§ **WHAT YOU SHOULD DO**: From the line that includes "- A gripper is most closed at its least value" to the last line of the data, quote each line precisely; both boundary lines belong in the answer.

§ **INFORMATION PROVIDED**:
━━━━━━
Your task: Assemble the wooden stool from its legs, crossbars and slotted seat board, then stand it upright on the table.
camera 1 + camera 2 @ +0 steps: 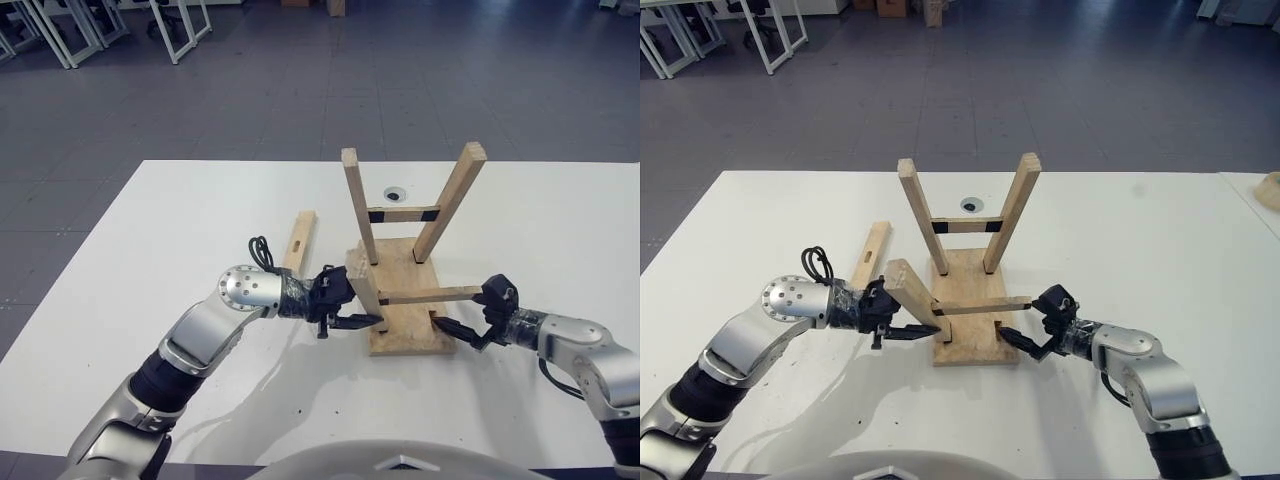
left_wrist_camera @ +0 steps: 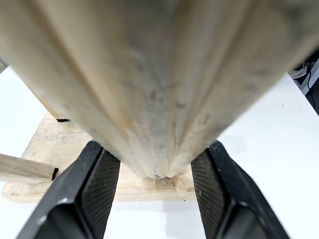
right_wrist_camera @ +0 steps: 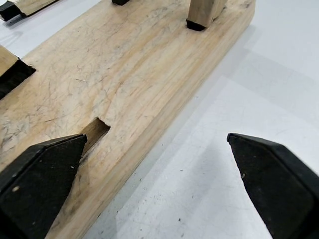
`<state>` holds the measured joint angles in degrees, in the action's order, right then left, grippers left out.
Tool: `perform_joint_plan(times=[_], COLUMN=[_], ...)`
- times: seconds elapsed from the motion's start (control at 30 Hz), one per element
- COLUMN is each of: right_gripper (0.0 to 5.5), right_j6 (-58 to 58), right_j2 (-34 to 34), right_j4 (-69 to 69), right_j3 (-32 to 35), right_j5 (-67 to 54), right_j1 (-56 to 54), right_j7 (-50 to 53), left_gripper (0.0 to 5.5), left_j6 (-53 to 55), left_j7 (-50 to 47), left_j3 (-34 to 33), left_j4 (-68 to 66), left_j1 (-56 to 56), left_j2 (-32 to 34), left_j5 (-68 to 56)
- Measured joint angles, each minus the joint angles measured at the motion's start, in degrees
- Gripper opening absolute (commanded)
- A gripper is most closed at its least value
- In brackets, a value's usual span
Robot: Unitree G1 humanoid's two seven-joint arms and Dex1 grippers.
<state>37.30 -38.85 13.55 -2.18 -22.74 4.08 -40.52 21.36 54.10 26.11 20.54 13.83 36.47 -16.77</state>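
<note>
The white table (image 1: 150, 230) fills the lower frame, its near edge cut off. At centre the slotted seat board (image 1: 405, 325) lies flat, with two legs (image 1: 358, 205) standing in its far slots, joined by a taped crossbar (image 1: 404, 214). Left of centre, the left tool (image 1: 365, 320) pinches a third leg (image 1: 366, 280) (foot hidden, possibly slotted), with a second crossbar (image 1: 430, 294) jutting right. A loose leg (image 1: 298, 240) lies upper left of the board. The right tool (image 3: 155, 138) is spread beside an empty slot (image 3: 94, 132).
</note>
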Motion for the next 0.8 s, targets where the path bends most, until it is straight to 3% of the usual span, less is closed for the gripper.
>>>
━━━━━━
§ **SOLUTION TO THIS PROBLEM**:
- A gripper is most closed at its least value
- In brackets, a value's usual span
Robot: Unitree G1 humanoid's two seven-joint arms and Dex1 grippers.
<state>37.30 -38.85 13.55 -2.18 -22.74 4.08 -40.52 21.36 54.10 26.11 20.54 13.83 36.47 -16.77</state>
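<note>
The white table (image 1: 150, 230) fills the lower frame, its near edge cut off. At centre the slotted seat board (image 1: 405, 325) lies flat, with two legs (image 1: 358, 205) standing in its far slots, joined by a taped crossbar (image 1: 404, 214). Left of centre, the left tool (image 1: 365, 320) pinches a third leg (image 1: 366, 280) (foot hidden, possibly slotted), with a second crossbar (image 1: 430, 294) jutting right. A loose leg (image 1: 298, 240) lies upper left of the board. The right tool (image 3: 155, 138) is spread beside an empty slot (image 3: 94, 132).
</note>
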Motion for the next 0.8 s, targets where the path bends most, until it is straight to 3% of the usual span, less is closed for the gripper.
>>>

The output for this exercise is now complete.